If $a < \frac{1}{5}$ , then the pole at $s = -a$ is dominant, and the transient response looks like that of a first-order system. Specifically, the response should look like that of the system
$G_1(s) = \frac{a}{s+a}.$
(23)
If $a > 5$ , then the poles at $s = -1 \pm 4j$ are dominant, and the transient response looks like that of an underdamped second-order system. Specifically, the response should look like that of the system
$G_2(s) = \frac{17a}{s^2 + 2s + 17}$
(24)
If $\frac{1}{5} < a < 5$ , then there are no dominant poles, and the transient response is complicated and cannot be approximated by a lower-order model.

Let’s verify that this holds true by plotting the step responses of $G(s)$ , $G_1(s)$ , and $G_2(s)$ for different values of $a$ .

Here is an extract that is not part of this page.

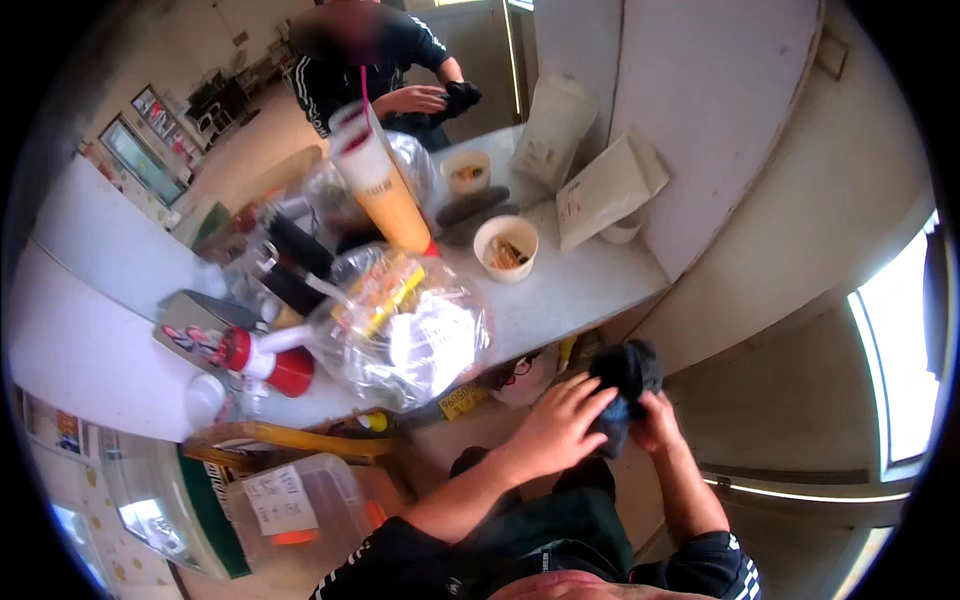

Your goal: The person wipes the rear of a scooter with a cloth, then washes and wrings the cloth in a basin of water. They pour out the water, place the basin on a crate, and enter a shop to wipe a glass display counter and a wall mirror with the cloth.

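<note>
A crumpled black fabric item is held in front of me, beyond the edge of the white counter; it looks soft, but its exact kind does not show. My right hand is closed on its lower right side, the thumb pressed to the cloth. My left hand lies against its left side with fingers stretched out and slightly apart. The mirror behind the counter repeats both hands and the black fabric.
On the counter stand a paper cup, a white packet, a tall orange-and-white tube, a clear plastic bag and a red container. A wooden chair back and a clear bin are lower left.
</note>
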Available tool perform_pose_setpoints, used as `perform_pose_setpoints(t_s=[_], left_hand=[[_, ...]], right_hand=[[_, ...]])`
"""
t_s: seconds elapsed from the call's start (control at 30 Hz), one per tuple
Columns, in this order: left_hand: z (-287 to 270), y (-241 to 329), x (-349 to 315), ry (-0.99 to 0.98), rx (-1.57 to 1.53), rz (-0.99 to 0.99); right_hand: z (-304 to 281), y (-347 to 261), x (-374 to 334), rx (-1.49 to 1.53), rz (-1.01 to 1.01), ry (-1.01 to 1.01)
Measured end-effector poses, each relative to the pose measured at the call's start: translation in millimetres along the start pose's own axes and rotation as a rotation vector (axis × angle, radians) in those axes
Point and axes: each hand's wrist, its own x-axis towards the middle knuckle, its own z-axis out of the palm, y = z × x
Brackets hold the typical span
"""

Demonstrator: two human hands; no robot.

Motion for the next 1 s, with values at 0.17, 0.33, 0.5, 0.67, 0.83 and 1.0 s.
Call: perform_pose_setpoints(t_s=[0.17,0.33,0.5,0.67,0.83,1.0], left_hand=[[-184.5,3.1,54.3,0.583,0.077,-0.179],[-324.6,-60.9,130.5,0.719,0.731,-0.341],[-337.1,-99.8,165.3,0.521,0.642,-0.623],[-320.8,-90.3,167.4,0.536,0.599,-0.673],[-283.7,-55.6,121.3,0.617,0.489,-0.488],[-274.1,-18.4,60.2,0.604,0.455,-0.648]], right_hand=[[105.6,-123.3,-0.8,-0.119,-0.156,0.041],[219.7,-179.8,63.2,0.012,-0.103,-0.12],[281.3,-182.8,133.6,0.156,-0.02,-0.124],[279.7,-206.7,244.2,0.292,-0.093,0.049],[288.3,-169.1,345.6,0.109,0.162,0.283],[393.7,9.4,347.4,0.115,0.502,-0.024]])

The plot above shows the step response of G(s) from Eq. together with the dominant pole approximation of the first-order pole G_1(s) and the second-order pole G_2(s) for different values of a. When a is small, the response of G(s) looks like that of G_1(s), and when a is large, the response of G(s) looks like that of G_2(s). When a is in between, the response of G(s) does not look like either G_1(s) or G_2(s), which confirms our analysis. — Figure 3:The plot above shows the step response of $G(s)$ from Eq. (22) together with the dominant pole approximation of the first-order pole $G_1(s)$ and the second-order pole $G_2(s)$ for different values of $a$ . When $a$ is small, the response of $G(s)$ looks like that of $G_1(s)$ , and when $a$ is large, the response of $G(s)$ looks like that of $G_2(s)$ . When $a$ is in between, the response of $G(s)$ does not look like either $G_1(s)$ or $G_2(s)$ , which confirms our analysis.

Test your knowledge¶

Solution to Exercise 1 #

The poles are at $s = -1$ , $s = -10$ , and $s = -11$ . The pole at $s = -1$ is 10 times closer to the imaginary axis than the pole at $s = -10$ , so it is a dominant pole. The original system has DC gain $G(0) = \frac{220}{1 \cdot 10 \cdot 11} = 2$ . Therefore, the reduced-order model is
$\boxed{\hat G(s) = \frac{2}{s+1}}$
(25)
The poles are at $s = -1 \pm j$ , $s = -0.05 \pm j$ , and $s = -5$ . The poles at $s = -0.05 \pm j$ are about 20 times closer to the imaginary axis than the poles at $s = -1 \pm j$ , so they are dominant poles. The original system has DC gain $G(0) = \frac{1}{2 \cdot 1 \cdot 5} = 0.1$ . Therefore, the reduced-order model is
$\boxed{\hat G(s) = \frac{0.1}{s^2 + 0.1s + 1}}$
(26)
The poles are at $s = -1$ , $s = -2$ , and $s = -3 \pm 10j$ . The poles are all about equally close to the imaginary axis, so there are no dominant poles. Therefore, we cannot find a reduced-order model that approximates the transient response of the system.